C2P : distinction confirmée entre fraude et simple erreur (art. 12, I 2°)   

Dans une logique de proportionnalité, les députés ont clarifié le régime des sanctions : 

  • Les pénalités les plus lourdes seraient réservées aux comportements frauduleux. 
  • Les erreurs déclaratives resteraient traitées dans le cadre actuel du droit du travail, avec un plafonnement des sanctions.   

Une articulation à anticiper avec les assureurs complémentaires (art. 4) 

Le texte introduit une obligation d’information de l’assureur de prévoyance par l’employeur en cas de fraude détectée aux indemnités journalières, renforçant les interactions entre acteurs. 

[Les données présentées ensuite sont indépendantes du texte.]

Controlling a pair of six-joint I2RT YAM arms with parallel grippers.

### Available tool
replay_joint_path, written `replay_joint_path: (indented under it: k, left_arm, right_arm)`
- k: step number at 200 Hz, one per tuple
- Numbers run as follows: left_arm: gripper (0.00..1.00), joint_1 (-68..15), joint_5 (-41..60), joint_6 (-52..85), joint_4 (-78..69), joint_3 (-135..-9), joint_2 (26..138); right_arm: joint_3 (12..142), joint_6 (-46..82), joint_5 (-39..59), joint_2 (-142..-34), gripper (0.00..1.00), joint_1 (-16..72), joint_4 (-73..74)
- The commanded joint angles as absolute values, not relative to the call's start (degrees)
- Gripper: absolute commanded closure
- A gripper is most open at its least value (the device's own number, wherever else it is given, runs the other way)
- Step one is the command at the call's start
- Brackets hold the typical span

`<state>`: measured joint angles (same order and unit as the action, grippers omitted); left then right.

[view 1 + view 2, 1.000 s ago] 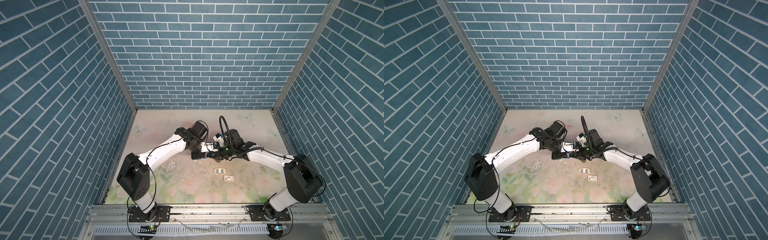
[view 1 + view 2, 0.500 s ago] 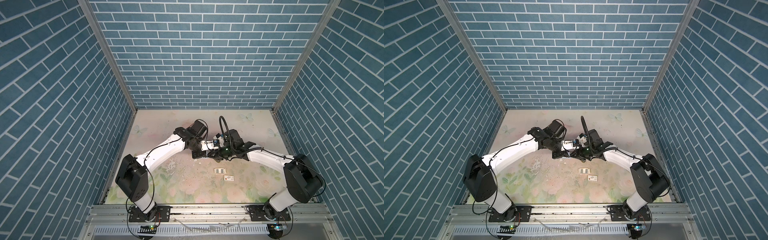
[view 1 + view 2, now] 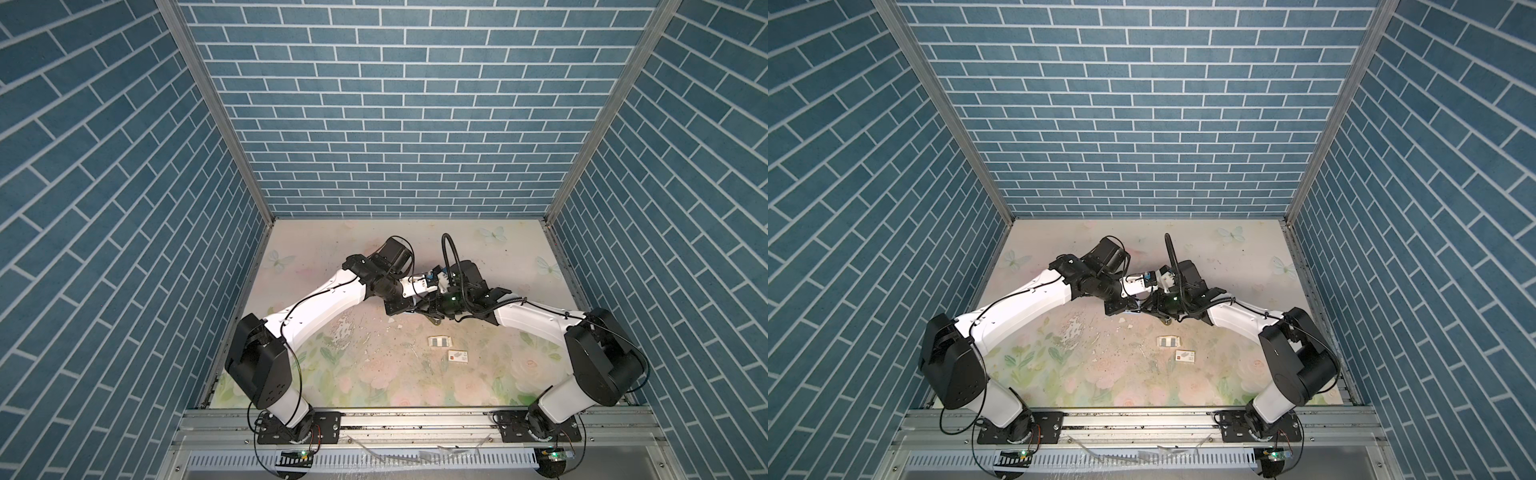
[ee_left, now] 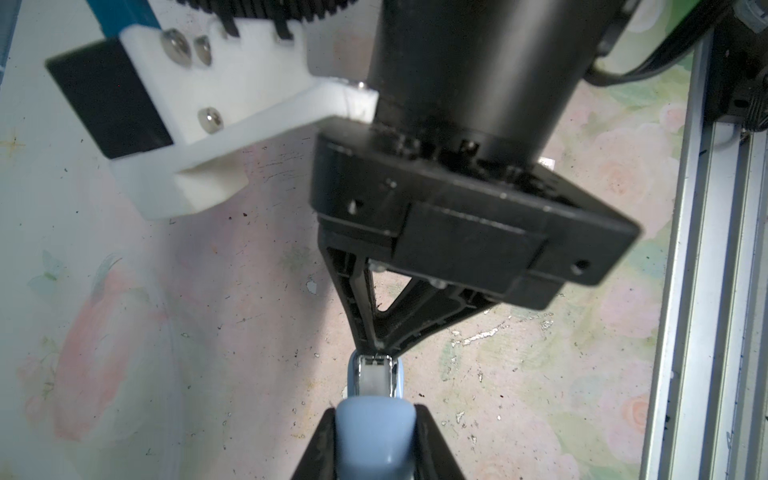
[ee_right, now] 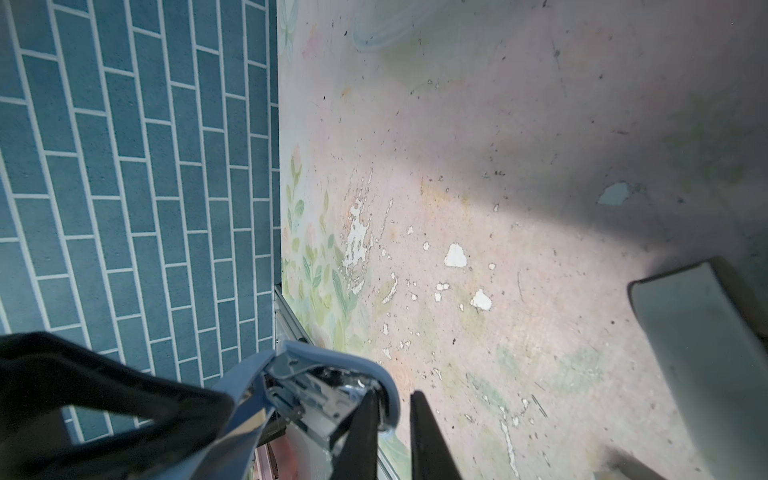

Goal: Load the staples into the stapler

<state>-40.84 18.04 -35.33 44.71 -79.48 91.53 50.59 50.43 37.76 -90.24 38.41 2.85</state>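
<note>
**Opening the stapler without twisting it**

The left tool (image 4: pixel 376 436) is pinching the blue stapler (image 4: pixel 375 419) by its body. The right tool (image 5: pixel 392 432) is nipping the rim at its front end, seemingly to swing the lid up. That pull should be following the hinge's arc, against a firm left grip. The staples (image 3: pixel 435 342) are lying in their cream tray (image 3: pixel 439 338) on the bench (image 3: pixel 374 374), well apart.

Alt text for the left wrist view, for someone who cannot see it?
The left gripper clamps a pale blue stapler between its black fingers, while the right gripper points in from the opposite side, its tips pinched together at the stapler's metal front end. Behind them lies a worn floral tabletop with an aluminium rail along one edge.
</note>
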Motion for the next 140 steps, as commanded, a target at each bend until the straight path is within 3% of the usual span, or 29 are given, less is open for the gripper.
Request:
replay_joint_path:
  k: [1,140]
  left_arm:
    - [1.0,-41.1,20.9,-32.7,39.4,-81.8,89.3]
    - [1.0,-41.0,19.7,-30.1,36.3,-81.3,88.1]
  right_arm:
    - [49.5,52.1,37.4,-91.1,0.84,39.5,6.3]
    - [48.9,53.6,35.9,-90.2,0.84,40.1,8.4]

Ces mesures laissent transparaître une volonté de renforcer globalement les prérogatives de contrôle, mais également les exigences de conformité. Elles appellent notamment à : 

  • sécuriser les procédures de contre-visite médicale ; 
  • formaliser les pratiques internes de suivi des arrêts de travail ; 
  • vérifier la conformité du DUERP et des dispositifs de prévention ; 
  • renforcer la vigilance en matière de recours à la sous-traitance et de travail dissimulé.   

Ce projet de loi vise à accorder aux employeurs des leviers accrus s’agissant des arrêts de tavail, en contrepartie de contrôles plus exigeant en particulier en matière de lutte contre le travail illégal.